A Frenchwoman who received the world's first partial face transplant has died, 11 years after the surgery that set the stage for dozens of other transplants worldwide.

The Amiens University Hospital in northern France announced Isabelle Dinoire's death late yesterday.

It said she died aged 49 in April after a long illness, but her family wanted her death kept private. The hospital went public with the death after Le Figaro reported on it.

The hospital did not release any further details and it was not clear if her illness was related to the transplant.

Ms Dinoire was severely disfigured by her pet Labrador - and was given a new nose, chin and lips in 2005 by doctors Bernard Devauchelle and Jean-Michel Dubernard.

Medications that patients must take to prevent their bodies from rejecting the new organs can cause other illnesses and have severe side effects. Le Figaro said she had suffered two cancers linked to the transplant and lost partial use of her transplanted lips last year.

The operation changed Ms Dinoire's life and drew international attention. There have been nearly 40 face transplant surgeries around the world since 2005, including one last year in New York that was the first to include a scalp and functioning eyelids.

Ms Dinoire, a divorced mother of two teenage daughters, said she was wrestling with personal problems at the time of the 2005 dog attack and "took some drugs to forget". She said she had passed out when the dog bit her.

Disabled by her disfigurement, she welcomed the opportunity for a transplant from a brain-dead woman. Her doctors said they repeatedly warned her of the risks involved.

Her operation was "an unquestionable surgical success" and the medical community learned from her experience, said Dr Jean-Paul Meningaud, who heads the reconstructive surgery department at the Henri Mondor Hospital south of Paris and was not involved in treating Ms Dinoire.

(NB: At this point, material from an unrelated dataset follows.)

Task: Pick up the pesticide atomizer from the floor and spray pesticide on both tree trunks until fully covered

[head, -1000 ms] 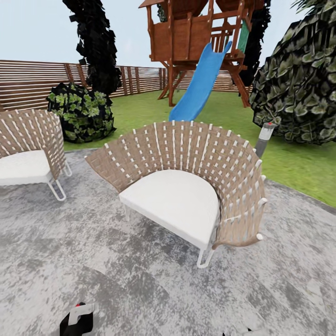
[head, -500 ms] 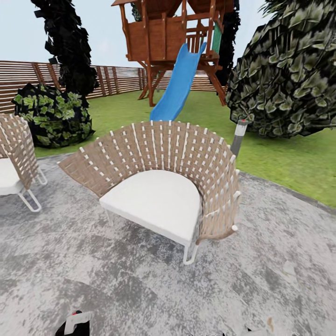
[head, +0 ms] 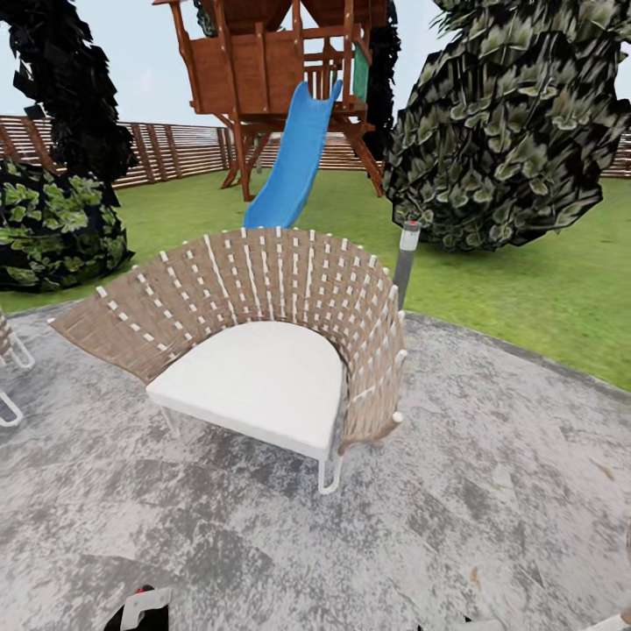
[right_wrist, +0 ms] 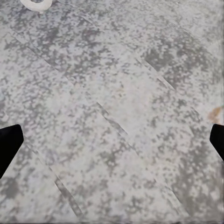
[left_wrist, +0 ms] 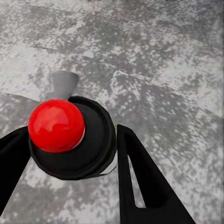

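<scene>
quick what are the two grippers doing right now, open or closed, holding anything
Left gripper: closed around a black-bodied object with a red ball top, likely the atomizer.
Right gripper: open, fingers spread wide, nothing between them, over the grey paving.

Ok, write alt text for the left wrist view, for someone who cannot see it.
The left end effector holds a black round-bodied atomizer with a glossy red ball top between its two black fingers, above mottled grey paving slabs. A small grey nozzle projects from the atomizer's far side.
</scene>
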Robot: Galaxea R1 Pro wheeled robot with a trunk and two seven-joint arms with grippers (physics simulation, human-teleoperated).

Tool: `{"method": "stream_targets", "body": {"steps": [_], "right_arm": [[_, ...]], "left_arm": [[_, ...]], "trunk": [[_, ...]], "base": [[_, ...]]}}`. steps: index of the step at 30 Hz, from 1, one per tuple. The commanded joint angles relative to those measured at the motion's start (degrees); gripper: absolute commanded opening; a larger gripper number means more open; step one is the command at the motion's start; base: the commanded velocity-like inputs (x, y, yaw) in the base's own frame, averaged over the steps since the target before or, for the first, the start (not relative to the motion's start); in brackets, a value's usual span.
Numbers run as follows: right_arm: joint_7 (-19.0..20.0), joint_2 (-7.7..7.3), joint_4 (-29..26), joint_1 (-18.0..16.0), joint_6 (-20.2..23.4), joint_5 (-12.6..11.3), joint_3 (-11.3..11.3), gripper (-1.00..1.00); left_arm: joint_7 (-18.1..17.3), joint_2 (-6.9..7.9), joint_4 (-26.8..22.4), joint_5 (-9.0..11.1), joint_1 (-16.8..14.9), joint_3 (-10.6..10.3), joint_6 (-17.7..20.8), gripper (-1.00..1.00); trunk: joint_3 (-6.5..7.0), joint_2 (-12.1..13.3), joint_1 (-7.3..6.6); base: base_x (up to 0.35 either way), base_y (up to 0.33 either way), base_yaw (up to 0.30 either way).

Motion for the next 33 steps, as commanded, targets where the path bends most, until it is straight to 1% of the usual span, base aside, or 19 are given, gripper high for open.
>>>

But Dr Meningaud, who has been involved in seven of France's 10 face transplants, is now arguing for suspending the procedures so that the medical community can take stock of whether the long-term benefits are worth the physical and psychological toll they take on patients.

In Ms Dinoire's case, "the results were very good in the medium term, but the long-term results were not so good," Dr Meningaud said.

He said that face transplant recipients are having more difficulty with anti-rejection medication than doctors initially predicted, and are requiring more follow-up surgery.

"It's a rather high price to pay for the patient. It's time to mark a pause," he said.

Her immune system nearly rejected the transplant twice. A year later, doctors said she was gaining more and more sensitivity and facial mobility, and she got herself a new dog.

"I can open my mouth and eat. I feel my lips, my nose and my mouth," Ms Dinoire said at a news conference in 2006.

"I have a face like everyone else," she said. "A door to the future is opening."